Dubai: Security solutions providers are playing a game of cat and mouse with cybercriminals despite improvements in technology.

As cybercriminals are become more sophisticated, [security providers] can’t keep up.”

“It is impossible to stay ahead of cybercriminals,” industry experts told Gulf News at the second Gulf Information Security Expo and Conference.

“There are many reasons. What we are seeing nowadays are much high-profile attacks. People like you and I are the weakest link in any security policy because we are accessing internet and networks, increasingly from mobile devices. Also there are increasing zero-day threats,” said Justin Doo, head of advanced threat protection at Blue Coat.

However, he said that most of the attacks taking place today are combination of social engineering and zero-day attacks.

“You can never change that and that is the going to be the part of what CIO has to deal with. The challenge for a CIO is to be right 100 per cent all the time whereas the bad guys have to be right only once to gain access,” he said.

Kalle Bjorn, director of systems engineering at Fortinet Middle East, said the cat and mouse game will always continue.

“We can always look at pre-emptive measures but whatever the hacker thinks, the industry is not going to figure it out until the damage is done. You can never get 100 per cent security ... that is impossible,” he said.

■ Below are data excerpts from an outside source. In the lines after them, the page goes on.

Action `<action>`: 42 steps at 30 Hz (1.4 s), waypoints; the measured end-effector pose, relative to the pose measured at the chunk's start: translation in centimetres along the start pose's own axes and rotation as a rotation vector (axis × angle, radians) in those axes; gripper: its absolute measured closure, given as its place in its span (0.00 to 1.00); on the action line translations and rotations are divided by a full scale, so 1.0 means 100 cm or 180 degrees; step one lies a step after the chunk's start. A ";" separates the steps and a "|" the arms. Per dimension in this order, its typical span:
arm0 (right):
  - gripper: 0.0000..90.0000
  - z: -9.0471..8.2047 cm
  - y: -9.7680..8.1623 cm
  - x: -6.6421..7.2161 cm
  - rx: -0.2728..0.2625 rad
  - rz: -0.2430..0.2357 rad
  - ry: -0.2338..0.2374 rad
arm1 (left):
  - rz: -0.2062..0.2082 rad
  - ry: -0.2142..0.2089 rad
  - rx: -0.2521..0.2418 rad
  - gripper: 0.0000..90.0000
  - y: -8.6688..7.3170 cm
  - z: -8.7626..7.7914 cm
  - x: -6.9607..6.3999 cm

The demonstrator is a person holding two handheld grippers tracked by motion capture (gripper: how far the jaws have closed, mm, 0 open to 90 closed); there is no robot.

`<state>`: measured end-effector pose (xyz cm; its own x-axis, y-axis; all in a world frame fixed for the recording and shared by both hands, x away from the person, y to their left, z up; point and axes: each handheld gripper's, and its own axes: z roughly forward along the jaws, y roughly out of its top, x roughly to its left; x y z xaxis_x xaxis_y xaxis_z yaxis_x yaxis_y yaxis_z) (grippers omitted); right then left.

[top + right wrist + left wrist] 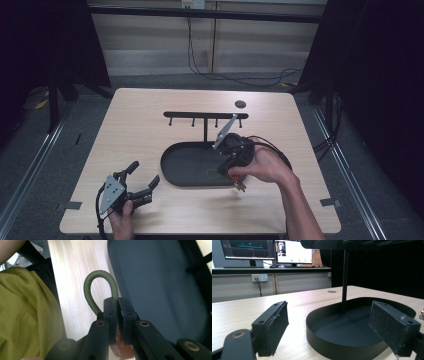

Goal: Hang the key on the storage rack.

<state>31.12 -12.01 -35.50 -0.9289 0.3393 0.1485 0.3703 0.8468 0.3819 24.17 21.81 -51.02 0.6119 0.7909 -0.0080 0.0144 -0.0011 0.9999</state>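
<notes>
A green cord loop stands up from between the pads of my right gripper, which is shut on it. An orange tag hangs below the jaws. In the high view the right gripper hovers over the right end of the black oval tray, with the green cord loop at its tips and the orange tag beside the hand. My left gripper rests at the front left of the table, open and holding nothing. In its own view the left gripper faces the tray.
A black stand with a crossbar of several hooks rises from the tray's far side; its pole is in the left gripper view. A small dark disc lies at the table's back. A yellow-green garment is at left.
</notes>
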 end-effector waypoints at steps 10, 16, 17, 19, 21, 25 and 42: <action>0.95 -0.012 0.008 -0.011 -0.0005 0.0075 0.0030 | 0.0000 -0.0001 0.0001 0.17 0.000 0.000 0.000; 0.95 -0.023 0.016 -0.011 0.0063 0.0059 -0.0056 | -0.0001 -0.0003 0.0000 0.17 0.000 0.000 0.000; 0.95 -0.025 0.017 -0.012 0.0054 0.0025 -0.0068 | 0.0000 -0.0002 0.0001 0.17 0.000 0.000 0.000; 0.95 -0.030 0.020 -0.013 0.0071 0.0026 -0.0099 | 0.0000 -0.0003 0.0000 0.17 0.000 0.000 0.000; 0.95 -0.033 0.023 -0.015 0.0069 0.0014 -0.0113 | 0.0000 -0.0003 0.0000 0.17 0.000 0.000 0.000; 0.95 -0.038 0.029 -0.018 0.0093 0.0030 -0.0143 | -0.0001 -0.0003 0.0000 0.17 0.000 0.000 0.000; 0.95 -0.056 0.050 -0.033 0.0118 0.0052 -0.0328 | 0.0000 -0.0008 0.0000 0.17 0.000 0.000 0.000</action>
<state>36.04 -11.24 -29.00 -0.9181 0.3918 0.0591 0.3870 0.8547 0.3460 24.18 21.82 -51.02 0.6139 0.7893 -0.0081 0.0145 -0.0011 0.9999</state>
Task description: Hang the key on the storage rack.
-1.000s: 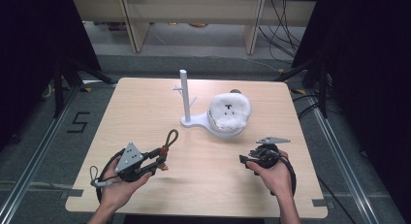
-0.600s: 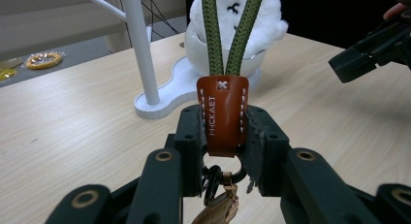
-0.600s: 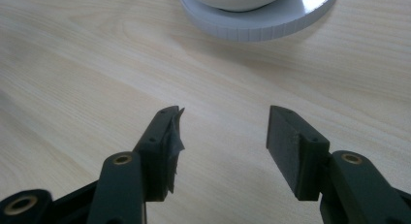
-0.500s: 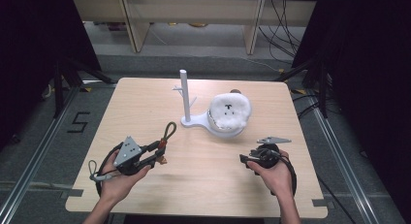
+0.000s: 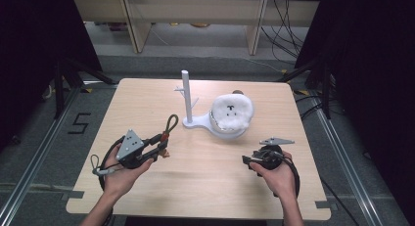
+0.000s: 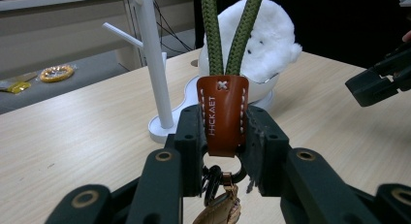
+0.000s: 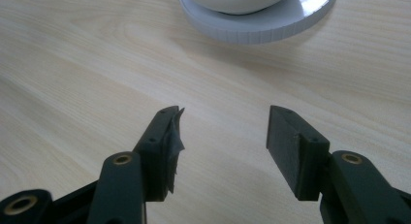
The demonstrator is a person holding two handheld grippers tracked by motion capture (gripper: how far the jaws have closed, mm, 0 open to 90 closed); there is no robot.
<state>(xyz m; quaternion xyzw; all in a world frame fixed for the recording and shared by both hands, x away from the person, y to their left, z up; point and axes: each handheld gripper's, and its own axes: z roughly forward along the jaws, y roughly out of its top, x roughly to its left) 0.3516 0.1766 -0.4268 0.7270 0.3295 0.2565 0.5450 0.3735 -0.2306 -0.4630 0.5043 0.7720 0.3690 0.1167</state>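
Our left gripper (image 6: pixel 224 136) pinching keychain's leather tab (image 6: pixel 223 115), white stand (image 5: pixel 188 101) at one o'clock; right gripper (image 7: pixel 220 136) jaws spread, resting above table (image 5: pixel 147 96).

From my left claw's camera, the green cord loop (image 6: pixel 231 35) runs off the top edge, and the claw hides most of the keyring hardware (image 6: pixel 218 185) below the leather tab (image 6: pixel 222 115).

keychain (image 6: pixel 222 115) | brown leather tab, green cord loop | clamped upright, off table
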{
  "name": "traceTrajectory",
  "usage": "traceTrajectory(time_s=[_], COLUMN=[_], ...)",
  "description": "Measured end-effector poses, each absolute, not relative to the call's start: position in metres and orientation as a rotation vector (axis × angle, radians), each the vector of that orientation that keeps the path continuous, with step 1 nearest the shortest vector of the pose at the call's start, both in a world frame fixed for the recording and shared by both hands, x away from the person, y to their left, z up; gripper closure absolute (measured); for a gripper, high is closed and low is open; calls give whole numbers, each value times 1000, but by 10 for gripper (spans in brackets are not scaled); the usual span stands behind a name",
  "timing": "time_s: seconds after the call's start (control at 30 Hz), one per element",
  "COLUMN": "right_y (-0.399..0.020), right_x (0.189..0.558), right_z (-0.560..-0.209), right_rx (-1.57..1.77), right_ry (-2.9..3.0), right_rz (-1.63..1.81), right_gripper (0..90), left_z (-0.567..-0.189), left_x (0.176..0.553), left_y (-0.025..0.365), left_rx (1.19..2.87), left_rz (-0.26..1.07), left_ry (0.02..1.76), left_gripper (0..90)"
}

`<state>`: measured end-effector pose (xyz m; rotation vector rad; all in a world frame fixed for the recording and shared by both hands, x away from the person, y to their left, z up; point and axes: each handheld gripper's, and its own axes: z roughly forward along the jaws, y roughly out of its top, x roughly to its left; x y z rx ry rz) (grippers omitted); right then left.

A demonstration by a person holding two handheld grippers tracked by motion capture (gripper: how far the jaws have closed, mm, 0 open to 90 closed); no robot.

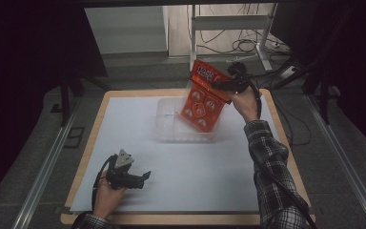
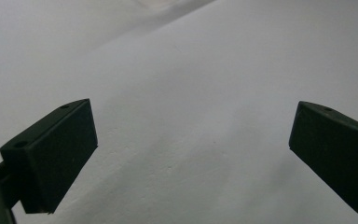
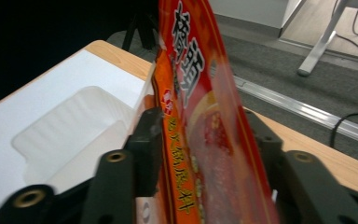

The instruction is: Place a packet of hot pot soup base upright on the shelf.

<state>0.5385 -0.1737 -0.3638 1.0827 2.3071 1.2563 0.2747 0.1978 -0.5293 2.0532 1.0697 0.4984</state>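
Right tool (image 1: 223, 85): you have it clenched on the top edge of the flat orange-red plastic snack packet (image 1: 201, 102), held tilted above the far side.
Packet: its lower end hangs over the clear plastic tray (image 1: 169, 125) on the white-covered table (image 1: 124, 129).
Left tool (image 1: 143, 179): your jaws are spread, empty, low at the near left.

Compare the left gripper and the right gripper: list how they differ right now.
The left gripper is open and holds nothing; the right gripper is shut on the red snack pack. The left sits low over the white sheet; the right is raised above the clear tray. Both are hand-held.
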Motion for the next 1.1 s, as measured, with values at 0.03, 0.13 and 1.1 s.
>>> traceTrajectory(time_s=[0.03,0.13,1.1], right_y=[-173,-173,-184], right_x=[538,537,505], right_z=[-363,-361,-361], right_rx=[1080,1075,937], right_ry=[2309,2310,2360], right_rz=[1260,1255,1230], right_gripper=[489,423,2], left_z=[-529,-529,-529], left_x=[275,275,274], left_y=[198,198,195], left_rx=[2053,2053,2058], left_rz=[499,498,502], left_ry=[1070,1069,1062], left_gripper=[4,4,4])
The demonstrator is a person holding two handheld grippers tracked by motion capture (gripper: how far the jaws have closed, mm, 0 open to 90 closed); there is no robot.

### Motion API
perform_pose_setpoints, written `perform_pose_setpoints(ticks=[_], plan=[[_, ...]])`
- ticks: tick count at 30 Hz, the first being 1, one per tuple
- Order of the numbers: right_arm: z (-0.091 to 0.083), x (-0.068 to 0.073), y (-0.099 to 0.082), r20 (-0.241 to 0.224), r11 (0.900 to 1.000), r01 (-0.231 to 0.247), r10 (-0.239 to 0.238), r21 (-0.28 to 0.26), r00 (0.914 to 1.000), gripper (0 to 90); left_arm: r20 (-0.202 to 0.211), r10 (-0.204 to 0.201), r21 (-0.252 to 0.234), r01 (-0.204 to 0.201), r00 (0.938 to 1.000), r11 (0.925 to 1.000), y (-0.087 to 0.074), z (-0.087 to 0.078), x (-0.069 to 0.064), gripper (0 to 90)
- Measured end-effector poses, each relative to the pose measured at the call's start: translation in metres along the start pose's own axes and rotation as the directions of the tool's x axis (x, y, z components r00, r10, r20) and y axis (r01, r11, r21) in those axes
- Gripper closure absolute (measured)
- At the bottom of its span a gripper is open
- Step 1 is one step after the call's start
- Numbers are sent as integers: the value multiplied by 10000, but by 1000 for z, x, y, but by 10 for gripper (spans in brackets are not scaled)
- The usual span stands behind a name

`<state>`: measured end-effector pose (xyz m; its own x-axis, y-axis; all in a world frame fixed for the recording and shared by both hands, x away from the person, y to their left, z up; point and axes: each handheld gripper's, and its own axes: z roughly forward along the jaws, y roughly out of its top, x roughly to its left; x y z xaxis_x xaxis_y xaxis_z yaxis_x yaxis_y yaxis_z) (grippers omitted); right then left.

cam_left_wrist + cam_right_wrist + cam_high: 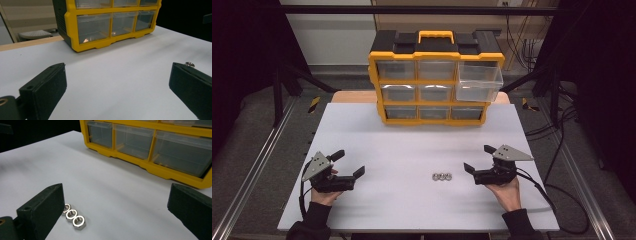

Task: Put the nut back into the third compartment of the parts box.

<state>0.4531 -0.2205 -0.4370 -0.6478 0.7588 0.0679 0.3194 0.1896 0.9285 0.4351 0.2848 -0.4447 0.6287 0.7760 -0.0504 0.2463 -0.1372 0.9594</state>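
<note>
L gripper (348, 163) sat on the white table (412, 145) at the near left, held in the person's left hand (324, 192), jaws spread wide w/ nothing between them. R gripper (479, 158) sat at the near right in the right hand (504, 189), jaws likewise wide apart & empty. Three steel hex nuts (442, 176) lay in a short row, touching each other, on the table betw. the two grippers, nearer the R one; in the right gripper view the nuts (74, 217) lay just beside one jaw, outside the gap. Yellow drawer organizer (435, 80) stood at the table's far edge, its top-right drawer (478, 82) pulled out; the other drawers were shut.
</note>
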Motion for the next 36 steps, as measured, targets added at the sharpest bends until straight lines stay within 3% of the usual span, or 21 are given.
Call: perform_pose_setpoints(ticks=[12, 22, 36], plan=[[29, 13, -3, -481, 9938, 190, -138, 1095, 9987, 49, -10, 21, 13, -21, 10000, 10000, -1, 0, 0, 10], [47, 21, -20, -807, 9752, 312, -138, 2190, 9966, 109, 12, 0, 54, 0, 10000, 10000, -1, 1, 0, 10], [62, 24, -32, -1553, 9528, 434, 40, 3003, 9879, 399, -27, 5, 114, -5, 10000, 9999, -2, 1, 0, 12]])
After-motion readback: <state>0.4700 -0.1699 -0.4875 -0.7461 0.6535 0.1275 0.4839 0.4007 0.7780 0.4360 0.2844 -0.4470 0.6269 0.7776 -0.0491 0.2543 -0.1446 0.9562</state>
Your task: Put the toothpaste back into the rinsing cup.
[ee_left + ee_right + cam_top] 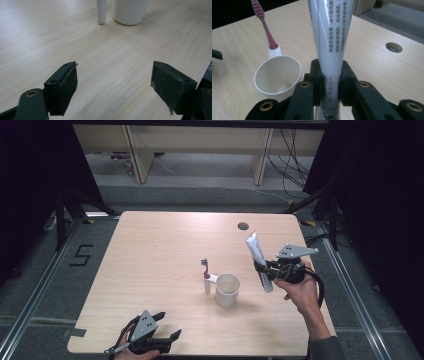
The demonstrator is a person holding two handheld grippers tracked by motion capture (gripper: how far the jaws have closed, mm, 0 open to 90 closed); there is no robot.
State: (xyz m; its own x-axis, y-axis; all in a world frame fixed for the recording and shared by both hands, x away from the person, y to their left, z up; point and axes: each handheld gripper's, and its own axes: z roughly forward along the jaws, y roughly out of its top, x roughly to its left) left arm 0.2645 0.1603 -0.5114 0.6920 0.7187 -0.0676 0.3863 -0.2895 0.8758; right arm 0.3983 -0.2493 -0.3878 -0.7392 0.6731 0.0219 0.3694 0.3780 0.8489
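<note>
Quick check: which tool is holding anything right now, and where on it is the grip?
The right tool clamps the toothpaste tube near its lower end, jaws on opposite faces. The left tool is open and holds nothing.

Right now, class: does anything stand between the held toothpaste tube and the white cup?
Nothing visible does. The right tongs hold the toothpaste tube beside the white cup; the toothbrush stands on the cup's far side.

A light wooden table (165, 245) stands on grey floor (30, 285); pale cabinets (200, 145) line the frame's top, black curtains (380, 195) at both sides.
</note>
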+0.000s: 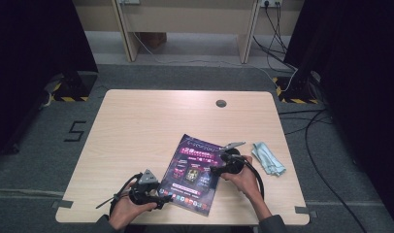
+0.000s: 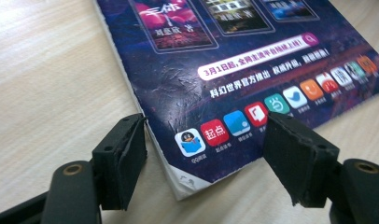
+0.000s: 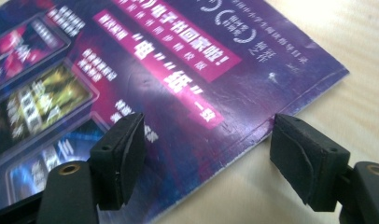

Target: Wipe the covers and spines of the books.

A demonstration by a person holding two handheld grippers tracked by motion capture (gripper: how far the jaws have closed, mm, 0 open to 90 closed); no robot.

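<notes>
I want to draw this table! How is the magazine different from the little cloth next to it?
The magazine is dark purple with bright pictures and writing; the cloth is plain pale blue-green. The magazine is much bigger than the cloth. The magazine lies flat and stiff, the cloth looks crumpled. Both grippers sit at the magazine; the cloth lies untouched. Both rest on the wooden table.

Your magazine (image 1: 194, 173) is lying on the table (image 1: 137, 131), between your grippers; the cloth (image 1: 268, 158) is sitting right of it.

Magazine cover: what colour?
Dark purple-blue magazine cover with magenta banners and white text; clearest in the left gripper view.
</notes>
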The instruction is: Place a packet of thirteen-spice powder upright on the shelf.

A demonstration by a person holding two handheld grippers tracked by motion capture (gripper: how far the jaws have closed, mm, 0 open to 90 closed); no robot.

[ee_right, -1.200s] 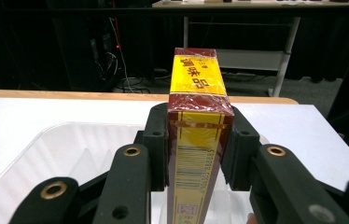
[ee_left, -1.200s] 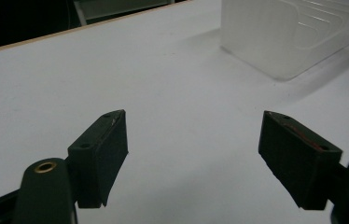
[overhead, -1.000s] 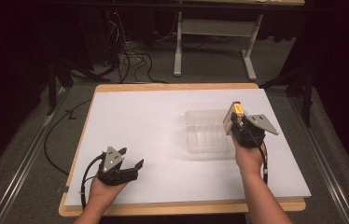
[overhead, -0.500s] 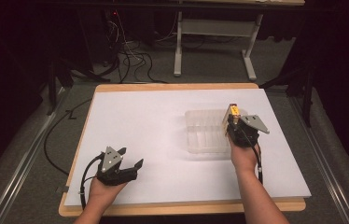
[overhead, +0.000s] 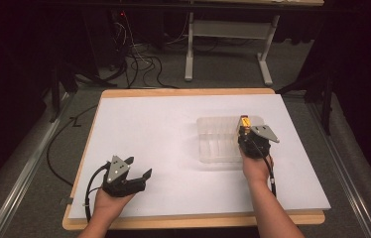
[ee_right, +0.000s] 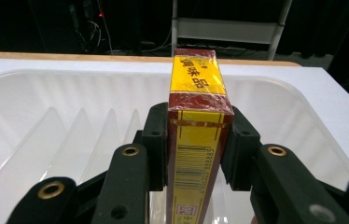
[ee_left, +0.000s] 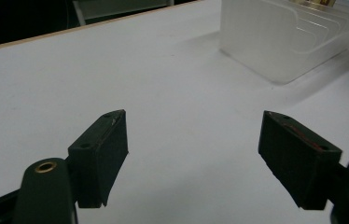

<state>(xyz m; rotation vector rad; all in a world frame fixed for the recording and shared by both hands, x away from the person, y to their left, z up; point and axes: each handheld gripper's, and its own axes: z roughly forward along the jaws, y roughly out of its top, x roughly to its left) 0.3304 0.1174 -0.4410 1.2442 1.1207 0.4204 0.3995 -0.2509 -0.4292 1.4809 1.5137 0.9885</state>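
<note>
A clear ribbed plastic tray (overhead: 212, 144) (ee_right: 46, 116) (ee_left: 275, 42) stands on the white sheet right of the middle. My right gripper (overhead: 245, 132) (ee_right: 196, 144) is shut on a narrow red and yellow box (ee_right: 196, 93) (overhead: 244, 121), holding it upright over the tray's right side. The box carries yellow lettering and a barcode. My left gripper (overhead: 139, 168) (ee_left: 193, 158) rests low near the table's front left, jaws wide apart with nothing between them, pointed toward the tray.
The white sheet (overhead: 163, 129) covers a wooden board (overhead: 183, 92) with edges all around. Beyond the far edge stand a grey table frame (overhead: 228, 29) and loose cables (overhead: 134, 59) on the floor. A cable trails off the front left corner.
My right gripper has carried the box down and slightly left, lower over the tray's right side. The left gripper has stayed where it was.
</note>
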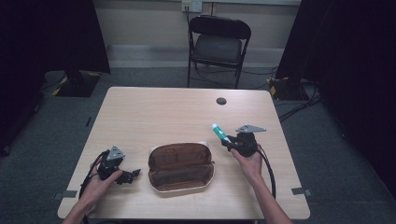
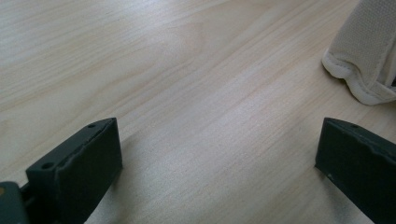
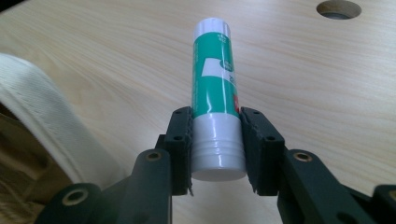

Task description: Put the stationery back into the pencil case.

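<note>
Fingers (image 3: 180, 140) of right gripper (image 3: 215, 149) clamped on glue stick (image 3: 215, 88), left gripper (image 2: 215, 158) fingers wide, beside pouch (image 1: 181, 165)

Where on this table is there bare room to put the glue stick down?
The far half of the table is bare, between the pouch and the round hole. The near edge below the pouch is bare too. Crowded: beside the pouch, where the left claw and right claw sit.

The left gripper (image 2: 219, 158) hovers low over the pale wooden table (image 2: 187, 84) with its two black jaws spread wide apart, a cream fabric pouch corner (image 2: 364, 60) lying ahead to its right.
</note>
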`<action>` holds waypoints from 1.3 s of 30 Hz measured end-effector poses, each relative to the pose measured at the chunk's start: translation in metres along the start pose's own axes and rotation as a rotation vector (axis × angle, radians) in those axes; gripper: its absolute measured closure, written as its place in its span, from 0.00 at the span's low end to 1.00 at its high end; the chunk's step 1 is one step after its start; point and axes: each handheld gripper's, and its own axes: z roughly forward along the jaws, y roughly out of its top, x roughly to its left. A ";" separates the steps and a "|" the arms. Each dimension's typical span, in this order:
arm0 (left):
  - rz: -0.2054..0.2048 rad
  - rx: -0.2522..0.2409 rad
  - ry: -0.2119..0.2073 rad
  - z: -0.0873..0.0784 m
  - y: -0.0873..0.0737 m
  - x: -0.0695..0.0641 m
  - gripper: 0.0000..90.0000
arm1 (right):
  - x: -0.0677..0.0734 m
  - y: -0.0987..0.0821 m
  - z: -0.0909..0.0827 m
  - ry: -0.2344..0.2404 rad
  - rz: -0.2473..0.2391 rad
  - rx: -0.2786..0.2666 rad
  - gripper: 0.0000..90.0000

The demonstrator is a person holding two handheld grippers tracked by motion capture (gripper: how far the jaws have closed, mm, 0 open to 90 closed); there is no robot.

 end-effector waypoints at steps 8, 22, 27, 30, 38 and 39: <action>0.000 0.000 -0.001 0.000 0.000 0.000 0.00 | 0.011 0.019 -0.019 0.040 -0.030 -0.062 0.73; 0.000 0.000 0.000 0.000 0.000 0.000 0.00 | 0.055 0.051 -0.050 0.138 -0.140 -0.156 0.73; 0.000 0.000 0.000 0.000 0.000 0.000 0.00 | 0.077 0.057 -0.053 0.189 -0.185 -0.167 0.73; 0.000 0.000 0.000 0.000 0.000 0.000 0.00 | 0.093 0.059 -0.053 0.223 -0.214 -0.163 0.73; 0.000 0.000 0.000 0.000 0.000 0.000 0.00 | 0.124 0.059 -0.048 0.306 -0.276 -0.138 0.73; 0.000 0.000 0.000 0.000 0.000 0.000 0.00 | 0.127 0.058 -0.045 0.311 -0.283 -0.129 0.73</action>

The targeted attacks and advanced persistent attacks are the big things in the news lately. The motto is “prevention is better than cure and that applies to this industry also. Having different layers of protection can limit the damage,” he said.

Experts said the most secure network is the network that is not connected to the internet.

According to industry experts, there are bugs in the computer operating systems we use and the bugs keep on occurring as they update the versions.

“There is cooperation within the IT industry but there are millions and millions of sources codes out there irrespective of the different operating systems,” Duo said.

He said the source code is private to the organisation which has written it and they are not going to release that to the second or third parties to review it.

“The bad guys do find these holes in the source codes, and they don’t make it public until they exploit it and prefer to stay under the radar,” he said.

Bjorn said no application is bug free and that will always exist.

Doo stressed that the recent high-profile hacking on eBay demonstrates that even having the best technology, best process and best people; organisations are still vulnerable to attacks.

Stanley Hibbert, technical Manager at Saudi Arabia’s Al Falak Electronic equipment and supplies company, said there is a huge drive to go back into the mainframe environment in the US and Europe due to “security and stability,” Hibbert said.